I'm unclear on is the intended use case for multiple suites (within the same category and having the same type)

You may want to be able to grant capabilities from two different machines. So, instead of sharing one key between two machines, you add two suites that only differ by their key.

But for non-UI cases, if there's like some key rotation cron job, how would it refer to a particular suite?

Since we can't say that suites MUST have an id (or, rather, I'm concerned about mandating that)... then you have to be able to use another mechanism. More than likely, a key rotation cronjob would have some other logic (like knowing what key needs to be rotated and when)... and in that case, it can use the key fingerprint, or the key id, or the publicKeyBase58, etc.

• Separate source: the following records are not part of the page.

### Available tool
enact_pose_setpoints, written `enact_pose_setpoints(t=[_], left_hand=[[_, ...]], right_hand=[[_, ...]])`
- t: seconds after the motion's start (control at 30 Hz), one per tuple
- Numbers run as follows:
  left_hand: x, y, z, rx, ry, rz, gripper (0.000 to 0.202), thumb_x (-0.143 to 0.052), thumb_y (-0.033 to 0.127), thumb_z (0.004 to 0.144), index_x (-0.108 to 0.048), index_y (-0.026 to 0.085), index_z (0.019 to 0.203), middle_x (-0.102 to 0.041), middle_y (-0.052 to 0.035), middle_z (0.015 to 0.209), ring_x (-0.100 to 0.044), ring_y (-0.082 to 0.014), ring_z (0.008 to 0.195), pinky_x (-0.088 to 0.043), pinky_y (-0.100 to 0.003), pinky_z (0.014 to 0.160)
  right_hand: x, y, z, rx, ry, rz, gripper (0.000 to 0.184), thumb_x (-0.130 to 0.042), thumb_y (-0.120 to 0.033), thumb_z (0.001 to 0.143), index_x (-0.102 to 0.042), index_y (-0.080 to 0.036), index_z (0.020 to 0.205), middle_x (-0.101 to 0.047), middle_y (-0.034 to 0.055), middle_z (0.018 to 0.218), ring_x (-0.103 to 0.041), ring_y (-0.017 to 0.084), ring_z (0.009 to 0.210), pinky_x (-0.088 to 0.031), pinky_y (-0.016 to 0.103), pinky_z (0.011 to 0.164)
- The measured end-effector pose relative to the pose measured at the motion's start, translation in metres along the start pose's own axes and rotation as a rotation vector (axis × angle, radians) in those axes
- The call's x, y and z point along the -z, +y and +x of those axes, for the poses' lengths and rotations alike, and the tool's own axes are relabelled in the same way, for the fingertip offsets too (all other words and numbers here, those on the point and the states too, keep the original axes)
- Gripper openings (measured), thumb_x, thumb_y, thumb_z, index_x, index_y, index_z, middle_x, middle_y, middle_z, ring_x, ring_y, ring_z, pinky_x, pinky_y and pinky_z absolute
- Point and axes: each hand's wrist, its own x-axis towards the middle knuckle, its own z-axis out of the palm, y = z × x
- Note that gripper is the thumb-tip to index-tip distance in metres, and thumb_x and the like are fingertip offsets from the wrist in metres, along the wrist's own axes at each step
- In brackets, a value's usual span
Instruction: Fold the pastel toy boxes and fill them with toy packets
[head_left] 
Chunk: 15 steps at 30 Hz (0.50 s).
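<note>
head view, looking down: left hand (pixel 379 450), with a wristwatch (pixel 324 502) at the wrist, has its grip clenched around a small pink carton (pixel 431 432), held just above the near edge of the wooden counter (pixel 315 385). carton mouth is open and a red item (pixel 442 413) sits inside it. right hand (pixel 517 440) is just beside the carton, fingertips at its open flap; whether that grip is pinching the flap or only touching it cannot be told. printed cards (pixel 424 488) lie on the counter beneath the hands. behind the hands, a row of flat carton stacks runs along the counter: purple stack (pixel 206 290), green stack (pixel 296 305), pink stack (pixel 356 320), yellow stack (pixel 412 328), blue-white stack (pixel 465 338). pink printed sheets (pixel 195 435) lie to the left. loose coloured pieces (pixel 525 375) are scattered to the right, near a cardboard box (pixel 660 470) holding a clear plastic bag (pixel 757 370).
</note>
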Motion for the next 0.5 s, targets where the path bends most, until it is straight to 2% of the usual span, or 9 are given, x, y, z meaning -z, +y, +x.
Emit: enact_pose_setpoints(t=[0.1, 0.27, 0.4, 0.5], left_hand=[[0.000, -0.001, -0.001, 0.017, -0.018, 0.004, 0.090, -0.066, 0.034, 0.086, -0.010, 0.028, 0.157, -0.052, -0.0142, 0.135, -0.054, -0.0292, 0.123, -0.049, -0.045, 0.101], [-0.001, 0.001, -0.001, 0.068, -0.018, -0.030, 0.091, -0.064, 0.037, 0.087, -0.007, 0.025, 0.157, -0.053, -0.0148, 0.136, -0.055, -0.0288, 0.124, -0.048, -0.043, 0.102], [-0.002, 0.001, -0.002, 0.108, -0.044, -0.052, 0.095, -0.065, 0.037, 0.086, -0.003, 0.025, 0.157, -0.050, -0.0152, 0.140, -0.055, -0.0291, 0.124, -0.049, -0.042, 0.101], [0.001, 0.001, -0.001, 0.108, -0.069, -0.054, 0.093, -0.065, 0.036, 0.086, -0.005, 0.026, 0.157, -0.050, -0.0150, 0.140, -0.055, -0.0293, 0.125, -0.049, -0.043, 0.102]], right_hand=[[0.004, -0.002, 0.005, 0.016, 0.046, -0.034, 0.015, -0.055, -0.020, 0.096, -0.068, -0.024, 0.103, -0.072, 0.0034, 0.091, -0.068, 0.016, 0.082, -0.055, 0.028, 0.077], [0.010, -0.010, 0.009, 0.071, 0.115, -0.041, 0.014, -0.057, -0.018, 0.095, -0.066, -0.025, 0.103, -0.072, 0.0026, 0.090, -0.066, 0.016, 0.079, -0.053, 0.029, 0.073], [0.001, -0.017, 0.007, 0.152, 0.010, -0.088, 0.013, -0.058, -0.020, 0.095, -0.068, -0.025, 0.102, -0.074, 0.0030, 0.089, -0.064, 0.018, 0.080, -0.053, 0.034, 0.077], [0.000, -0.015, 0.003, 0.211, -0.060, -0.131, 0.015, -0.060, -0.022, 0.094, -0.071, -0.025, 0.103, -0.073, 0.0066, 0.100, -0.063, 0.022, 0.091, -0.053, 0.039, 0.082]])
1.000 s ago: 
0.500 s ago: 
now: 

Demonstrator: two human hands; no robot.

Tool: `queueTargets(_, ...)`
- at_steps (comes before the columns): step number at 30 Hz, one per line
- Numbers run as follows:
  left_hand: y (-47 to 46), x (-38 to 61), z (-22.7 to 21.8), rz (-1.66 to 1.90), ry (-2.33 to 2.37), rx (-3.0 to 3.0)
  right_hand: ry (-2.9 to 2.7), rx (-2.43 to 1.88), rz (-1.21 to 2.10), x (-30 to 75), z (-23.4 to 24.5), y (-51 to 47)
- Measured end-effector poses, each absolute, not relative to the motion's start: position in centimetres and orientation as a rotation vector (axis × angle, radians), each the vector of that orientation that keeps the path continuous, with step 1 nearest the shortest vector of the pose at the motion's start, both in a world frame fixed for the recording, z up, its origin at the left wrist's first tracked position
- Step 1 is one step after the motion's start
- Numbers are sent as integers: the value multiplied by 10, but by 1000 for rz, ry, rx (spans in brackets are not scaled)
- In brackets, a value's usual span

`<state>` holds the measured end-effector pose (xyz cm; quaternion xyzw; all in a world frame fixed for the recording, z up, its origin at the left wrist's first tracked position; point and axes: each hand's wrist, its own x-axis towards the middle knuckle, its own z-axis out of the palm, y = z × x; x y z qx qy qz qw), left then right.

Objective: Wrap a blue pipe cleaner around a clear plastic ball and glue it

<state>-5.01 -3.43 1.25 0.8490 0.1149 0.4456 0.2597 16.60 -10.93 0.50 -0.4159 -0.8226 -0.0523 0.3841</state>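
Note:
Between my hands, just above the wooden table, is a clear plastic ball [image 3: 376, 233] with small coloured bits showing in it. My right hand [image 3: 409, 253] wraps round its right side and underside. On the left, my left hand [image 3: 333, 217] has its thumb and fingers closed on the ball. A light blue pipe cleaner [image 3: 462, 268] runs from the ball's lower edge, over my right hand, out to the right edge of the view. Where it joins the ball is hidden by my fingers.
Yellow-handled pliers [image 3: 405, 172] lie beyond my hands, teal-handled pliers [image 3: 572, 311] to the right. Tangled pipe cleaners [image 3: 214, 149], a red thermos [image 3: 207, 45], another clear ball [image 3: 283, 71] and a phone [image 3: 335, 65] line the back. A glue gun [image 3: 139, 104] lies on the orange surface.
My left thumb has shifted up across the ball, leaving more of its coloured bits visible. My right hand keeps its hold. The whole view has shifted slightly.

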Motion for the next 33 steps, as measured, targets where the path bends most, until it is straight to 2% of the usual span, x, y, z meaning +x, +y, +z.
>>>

dmitrizagidulin commented 6 years ago

which means that you end up picking UUIDs for the fragment identifiers

Yeah, that's what I was picturing doing.

Anyways, I can go with referencing by suite array index, no prob. Feel free to close the issue.

msporny commented 6 years ago

Anyways, I can go with referencing by suite array index, no prob. Feel free to close the issue.

To be clear, I'm fine w/ creating ids if we need to. Just doesn't feel like we need to just yet. Closing, re-open if you feel there is no other way to do it.

msporny commented 6 years ago

Oh, also - keep in mind that array position doesn't mean anything. Those things are mathematical sets (not lists)... the array ordering is not preserved (or at least, you can't count on it).

dmitrizagidulin commented 6 years ago

I was thinking about that too, re array position not meaning anything. Which would be an argument for suite IDs, right? :) But I figured that you meant that if a user is looking at some UI and needs to add a key to it, the app behind the UI will have an actual order-preserving array which it can use to manipulate via array index.